# 아들은 안 가지려 할까 봐 걱정이에요.



## 82riceballs

HI all,

I was watching 슈퍼맨이 돌아왔다 and there was an interview with the dad of triplet sons after he visited 사랑's family in Tokyo.

He said the following when asked to say something to 사랑's father, 추성훈:
추성훈이 이번 기회로 아주 그냥 다시는 아들을 안 가지려 할까 봐 걱정이에요. 
For more context, see here: http://life.joins.com/travel/news/article.asp?total_id=16800813&ctg=1502

What does he mean?? Is he scared that 사랑's father won't want to have sons after meeting the triplets? But why does he say 다시는? "he won't want to have sons again?"

Thanks for your help!


----------



## Elnath

82riceballs said:


> HI all,
> 
> I was watching 슈퍼맨이 돌아왔다 and there was an interview with the dad of triplet sons after he visited 사랑's family in Tokyo.
> 
> He said the following when asked to say something to 사랑's father, 추성훈:
> 추성훈이 이번 기회로 아주 그냥 다시는 아들을 안 가지려 할까 봐 걱정이에요.
> For more context, see here: http://life.joins.com/travel/news/article.asp?total_id=16800813&ctg=1502
> 
> What does he mean?? Is he scared that 사랑's father won't want to have sons after meeting the triplets? But why does he say 다시는? "he won't want to have sons again?"
> 
> Thanks for your help!




In this case, it's more like "never again" 

Another example of the word usage: 
다시는 그러지마. -> never do it again


----------



## 82riceballs

Thanks!! Do you think you could give me some examples of the structure "~려 할까 봐"? I'm not sure I completely understand. 

From my understanding it seems like he's "worried" that Sarang's father won't ever try to have sons. (Not that he doesn't want them 안 가지고 싶다 but that he won't try to have sons 안 가지려 해)

Thanks!!


----------



## Kross

82riceballs said:


> Thanks!! Do you think you could give me some examples of the structure "~려 할까 봐"?

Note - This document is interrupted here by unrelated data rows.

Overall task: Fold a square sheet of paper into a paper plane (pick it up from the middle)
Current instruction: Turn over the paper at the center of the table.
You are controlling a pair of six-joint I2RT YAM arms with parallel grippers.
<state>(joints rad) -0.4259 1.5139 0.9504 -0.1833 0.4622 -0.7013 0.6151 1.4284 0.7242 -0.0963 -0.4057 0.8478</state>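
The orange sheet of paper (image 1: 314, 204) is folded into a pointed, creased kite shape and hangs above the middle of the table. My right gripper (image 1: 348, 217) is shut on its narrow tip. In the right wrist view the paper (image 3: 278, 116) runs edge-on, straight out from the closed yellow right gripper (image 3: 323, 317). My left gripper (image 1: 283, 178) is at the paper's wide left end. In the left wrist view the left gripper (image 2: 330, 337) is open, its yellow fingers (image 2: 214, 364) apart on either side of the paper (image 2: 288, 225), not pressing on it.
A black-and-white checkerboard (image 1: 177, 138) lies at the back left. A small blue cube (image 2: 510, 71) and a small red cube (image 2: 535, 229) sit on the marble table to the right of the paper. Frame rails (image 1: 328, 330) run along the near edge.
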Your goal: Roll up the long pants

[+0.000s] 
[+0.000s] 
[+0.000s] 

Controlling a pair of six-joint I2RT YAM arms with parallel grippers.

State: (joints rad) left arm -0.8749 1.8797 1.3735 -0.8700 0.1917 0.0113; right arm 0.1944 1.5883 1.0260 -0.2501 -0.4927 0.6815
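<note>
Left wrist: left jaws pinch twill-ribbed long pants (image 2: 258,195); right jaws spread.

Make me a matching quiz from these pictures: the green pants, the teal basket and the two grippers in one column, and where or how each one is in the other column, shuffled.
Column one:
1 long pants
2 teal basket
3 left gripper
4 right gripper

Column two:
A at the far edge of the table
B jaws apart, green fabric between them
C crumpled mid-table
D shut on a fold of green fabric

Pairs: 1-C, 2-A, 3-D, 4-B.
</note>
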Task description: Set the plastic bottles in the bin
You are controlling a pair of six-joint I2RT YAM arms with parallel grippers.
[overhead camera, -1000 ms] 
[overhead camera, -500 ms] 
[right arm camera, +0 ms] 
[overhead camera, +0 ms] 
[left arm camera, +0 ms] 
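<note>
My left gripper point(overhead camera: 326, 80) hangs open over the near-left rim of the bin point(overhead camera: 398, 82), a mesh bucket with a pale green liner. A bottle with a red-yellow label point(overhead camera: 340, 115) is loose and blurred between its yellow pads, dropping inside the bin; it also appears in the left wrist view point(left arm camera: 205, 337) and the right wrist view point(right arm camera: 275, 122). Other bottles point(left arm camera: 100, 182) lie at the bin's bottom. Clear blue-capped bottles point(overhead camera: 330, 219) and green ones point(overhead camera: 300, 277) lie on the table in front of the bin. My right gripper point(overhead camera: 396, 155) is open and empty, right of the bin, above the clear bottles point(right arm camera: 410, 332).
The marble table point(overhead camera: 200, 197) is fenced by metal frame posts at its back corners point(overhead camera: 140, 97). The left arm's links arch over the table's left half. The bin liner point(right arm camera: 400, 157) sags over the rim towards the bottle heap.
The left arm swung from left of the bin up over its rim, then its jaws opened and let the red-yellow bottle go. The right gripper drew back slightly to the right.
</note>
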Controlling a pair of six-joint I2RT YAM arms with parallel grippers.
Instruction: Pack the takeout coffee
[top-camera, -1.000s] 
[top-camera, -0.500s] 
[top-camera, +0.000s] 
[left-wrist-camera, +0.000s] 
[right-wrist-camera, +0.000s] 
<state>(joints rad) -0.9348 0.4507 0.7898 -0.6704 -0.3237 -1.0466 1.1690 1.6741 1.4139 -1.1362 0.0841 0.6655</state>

 그가 나를 독방에 영원히 가두려 할까봐 겁이났다. (I was scared that he would try to put me in solitary confinement forever. 



82riceballs said:


> From my understanding it seems like he's "worried" that Sarang's father won't ever try to have sons.


 I think you're correct.


----------



## 82riceballs

Thank you! Now all is clear 

Does the following make sense? 
질문을 너무 많이 해서 Kross 씨가 다시는 답이 안 하시려 할까 봐 걱정이에요.


----------



## Kross

하하하...^^ Yes, you got it.


----------



## Rance

82riceballs said:


> Thank you! Now all is clear
> 
> Does the following make sense?
> 질문을 너무 많이 해서 Kross 씨가 다시는 답이 안 하시려 할까 봐 걱정이에요.



질문을 너무 많이 해서 Kross 씨가 다시는 답을 안 하시려 할까 봐 걱정이에요.


----------



## 82riceballs

Thanks!!! What a silly mistake to make


----------